How to extract multiple text details and table info from PDF file

Hi All,

I have PDF file which is having 50 pages of details in that i want to extract only specific text and some of tables details. How should i extract. Thanks in advance.

Thanks,
Niranjan

@Niranjan_k

You can try to use Document Understanding. If not, you can iterate through the PDF pages and then use regular expressions to get what you want.

@Niranjan_k

Use the “Read PDF Text” activity to read the entire content of the PDF file.

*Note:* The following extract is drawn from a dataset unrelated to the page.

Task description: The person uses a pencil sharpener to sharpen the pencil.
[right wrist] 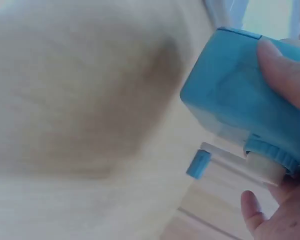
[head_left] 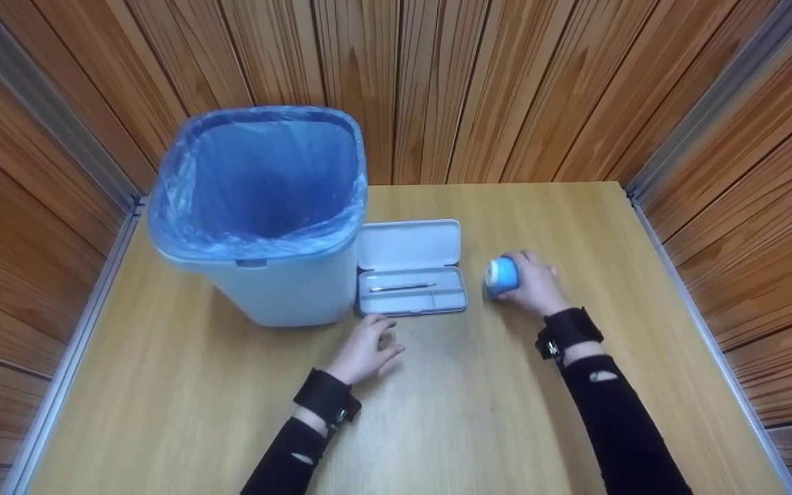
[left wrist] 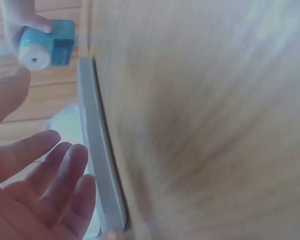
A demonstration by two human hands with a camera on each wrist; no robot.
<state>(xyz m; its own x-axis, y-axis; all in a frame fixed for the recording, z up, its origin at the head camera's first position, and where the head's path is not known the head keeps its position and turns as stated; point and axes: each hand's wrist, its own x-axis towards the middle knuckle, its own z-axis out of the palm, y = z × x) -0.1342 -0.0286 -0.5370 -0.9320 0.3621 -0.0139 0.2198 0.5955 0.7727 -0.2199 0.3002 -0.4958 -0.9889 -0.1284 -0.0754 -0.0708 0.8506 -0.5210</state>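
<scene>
My right hand grips a blue, box-shaped pencil sharpener, its thumb laid along one face. In the right wrist view the sharpener has a ribbed blue collar and a round white nose; a small hole in that nose shows in the left wrist view. An open pale pencil case lies to the left of it, lid folded back, with one slim pencil-like stick in the long compartment. My left hand hovers by the case's near left corner, fingers loosely bent and holding nothing.
A pale bin lined with a blue bag stands at the back left, right against the pencil case. Wood-panelled walls enclose the wooden table at the back and both sides, with metal edging along the sides.
</scene>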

This activity will give you the text content of all 50 pages in the PDF.
After you can use string manipulation, regular expressions, or string functions to extract the specific text you need.
Use Extract Data Table activity to extract structured data from tables within the PDF.
-Use the “Anchor Base” activity in combination with “Find Element” or “Find Image” to locate the table on the page.
-Then, use the “Get OCR Text” activity to extract the text from the table.
Once you’ve extracted the specific text and table details you can store the extracted data in variables, DataTables, or other data structures for further processing.

OR

you can try to use Document Understanding

@Dilli_Reddy Thanks for your reply, since new to UiPath can you share me any sample workflow

D.U 1.zip (298.2 KB)

@Dilli_Reddy @monsieurrahul im unable to view the workflow can you share me the screenshot

@Niranjan_k

Can you share a sample PDF if possible?